Man reibt sich die Augen und wird an frühere, sogenannte unheilige Allianzen erinnert. Allianzen von Gruppen, die im Grunde ihres Herzens einander diametral entgegengesetzte Interessen vertreten. So liessen etwa die Neuenburger Klimastreikenden, die das Referendum mittragen, verlauten, man distanziere sich klar von wirtschaftlichen Lobbys und der SVP. Nur, wie soll das gehen? Die Unterschriften auf den Sammelbögen unterscheiden nicht nach Interesse.

 

Nicht überraschend hat das Vorpreschen der Klimastreikenden einigen Zoff ausgelöst. Vor allem, als Franziska Meinherz von der Klimastreik-Regionalgruppe Waadt in den Medien eine Breitseite abfeuerte: «Das Gesetz, das Grüne und SP feiern, sehen wir als Verrat. Die grüne Welle ist nicht mal ein Tropfen auf den heissen Stein.»

 

SP-Nationalrat Roger Nordmann, ein vehementer Verfechter der Solarenergie und des Klimaschutzes, fühlte sich offenbar angesprochen. Via Twitter bittet er die Öffentlichkeit, «das Referendum der Westschweizer Sektionen des Klimastreiks gegen das CO2-Gesetz nicht zu unterschreiben.» Einen wichtigen Schritt nach vorne zu bekämpfen, weil man einen noch grösseren Schritt machen wolle, sei ein «historischer Fehler».

 

Auch der renommierte Klimawissenschaftler Reto Knutti findet klare Worte: «Das CO2-Gesetz reicht noch nicht, aber mit dem Referendum riskieren Teile der Klimastreik-Bewegung den totalen Scherbenhaufen.
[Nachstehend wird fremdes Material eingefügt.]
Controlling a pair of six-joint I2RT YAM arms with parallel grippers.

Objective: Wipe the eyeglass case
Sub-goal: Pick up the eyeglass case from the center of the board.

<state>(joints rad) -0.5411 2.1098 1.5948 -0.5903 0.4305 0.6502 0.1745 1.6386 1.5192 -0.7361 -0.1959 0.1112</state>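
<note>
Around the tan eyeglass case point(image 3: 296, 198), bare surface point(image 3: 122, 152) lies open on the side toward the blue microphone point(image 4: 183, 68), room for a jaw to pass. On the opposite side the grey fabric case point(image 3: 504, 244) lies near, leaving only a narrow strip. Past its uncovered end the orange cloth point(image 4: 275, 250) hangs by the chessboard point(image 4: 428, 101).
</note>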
Das Schlimmste ist, nichts zu beschliessen.»

 

Knutti hat sich die Mühe gemacht, das Positionspapier der SVP zum Referendum einem Faktencheck zu unterziehen und hat «irreführende Zahlen» und «falsche Interpretationen» ausgemacht. So behauptet die SVP etwa, der CO2-Ausstoss sinke seit über 10 Jahren «markant und kontinuierlich», weitere Massnahmen seien deshalb unnötig. Falsch, sagt der ETH-Professor. Das Ziel sei gewesen, bis 2020 die Emissionen um 20 % zu senken. Ein Ziel, das laut Bundesamt für Umwelt verfehlt wird. Dass der Pro-Kopf-Ausstoss von CO2 gesunken sei, wie die SVP anführt, sei zwar korrekt, erklärt Knutti, aber irrelevant. Denn massgebend für das Klima sei der Gesamtausstoss.

 

Die Klima-Allianz Schweiz, die über 90 Organisationen der Zivilgesellschaft vertritt – darunter auch Solarspar –, steht hinter dem CO2-Gesetz. In ihrer Medienmitteilung gibt sie sich kämpferisch. Sie werde «sich im Abstimmungskampf entschieden für diese längst fällige Weichenstellung in der Klimapolitik engagieren. Das Gesetz ist das Produkt eines langen parlamentarischen Prozesses mit breitem Konsens.»

 

«Im Falle einer Annahme dieses Erdöl-Referendums, wäre die Schweizer Klimapolitik für mehrere Jahre komplett blockiert», sagt Christian Lüthi, Geschäftsleiter der Klima-Allianz, und fügt an: «Die Autoverkäufer und die Ölindustrie, in deren Verbänden die SVP stark vertreten ist, verstecken ihre eigenen Wirtschaftsinteressen hinter vermeintlich negativen Auswirkungen auf den Mittelstand.» Das neue CO2-Gesetz lege wichtige und sozialverträgliche Massnahmen für Sektoren fest, die bisher gar keine Massnahmen hatten, wie die Luftfahrt und der Finanzplatz. 

 

Allerdings erachtet die Klima-Allianz das CO2-Gesetz auch nur als einen ersten Schritt. Für einen wirksamen Klimaschutz brauche es mehr. 

 

Dass die Klimajugend mit einem traditionell helvetischen Kompromiss nicht zufrieden ist, ist nachzuvollziehen. Sie verlangen einen grossen Sprung nach vorne, nicht bloss einen kleinen Hüpfer. Und damit haben sie angesichts der Dringlichkeit und Grösse des Themas natürlich recht. Aber sollte das CO2-Gesetz tatsächlich in einer Volksabstimmung scheitern, wäre Stillstand die Folge. Und das will höchstens die andere Fraktion im gleichen Boot.